The COVID-19 health crisis has resulted in school and university closures affecting over 90% of the world’s students. Even more drastic disruptions loom on the horizon, according to an independent International Commission on the Futures of Education appointed by UNESCO Director-General Audrey Azoulay in September 2019.
Even when schools reopen, the emerging economic recession threatens to exacerbate inequalities and could rollback progress made in expanding educational access and improving the quality of learning globally, the commission warned during an online meeting last week.
Chaired by the President of Ethiopia Sahle-Work Zewde, the International Commission for the Futures of education brings together thought leaders from the worlds of politics, academia, civil society, education, and business. The COVID-19 crisis has underscored the importance of the Commission’s mandate to reflect on how knowledge and learning need to be rethought in an increasingly uncertain and fragile world. During its special meeting dedicated to the COVID-19 crisis, the Commission issued a Joint Statement on how education needs to be protected and transformed for our shared future and common humanity.
In her remarks to the Commission, UNESCO Director-General Audrey Azoulay noted that “We now see that online distance learning cannot be the sole solution, as it tends to exacerbate already existing inequalities that are partly levelled in school settings. This will be of interest for this Commission whose task is rethinking the future of education, including appropriate articulation between distance and classroom learning”.

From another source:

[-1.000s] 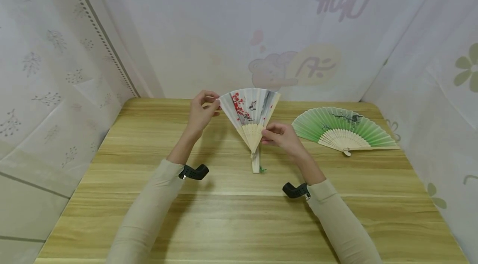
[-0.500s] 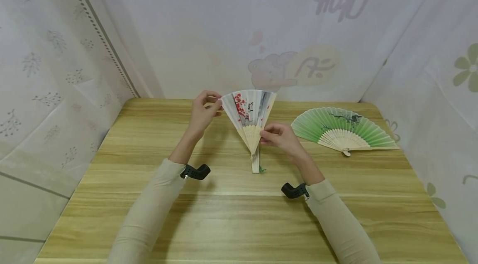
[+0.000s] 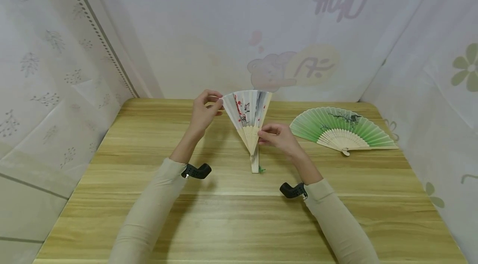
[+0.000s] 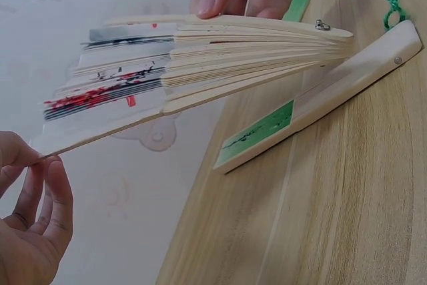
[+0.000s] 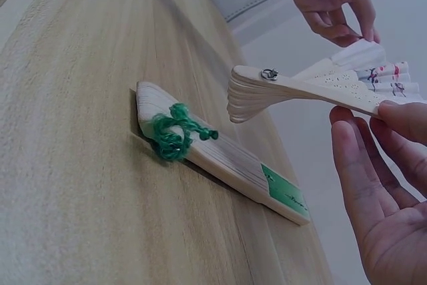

President Sahle-Work said, “At my age, I have seen a multitude of effects caused by various crises. But with the current global pandemic, I am not sure we have drawn the pivotal lessons from the past required to mitigate the ill-effects of the disruptions caused to our lives. COVID-19 does not discriminate and is redefining our reality. We should respond with humility, solidarity and empathy.”
According to the Commission, as humanity looks for ways to transform the world for the better after the worst health crisis in a century, we must rethink social policies, including education, and address long-standing issues of structural inequality, poverty and exclusion. An impending global recession is likely to have drastic consequences for the funding of education and other public services as well as for individuals’ lives and livelihoods. During this time, global commitments to education must be maintained and resources directed to those who have been hardest hit socially, economically and educationally. The Commission urges that crises—in global health and education—be addressed through solidarity, empathy and appreciation for our common humanity.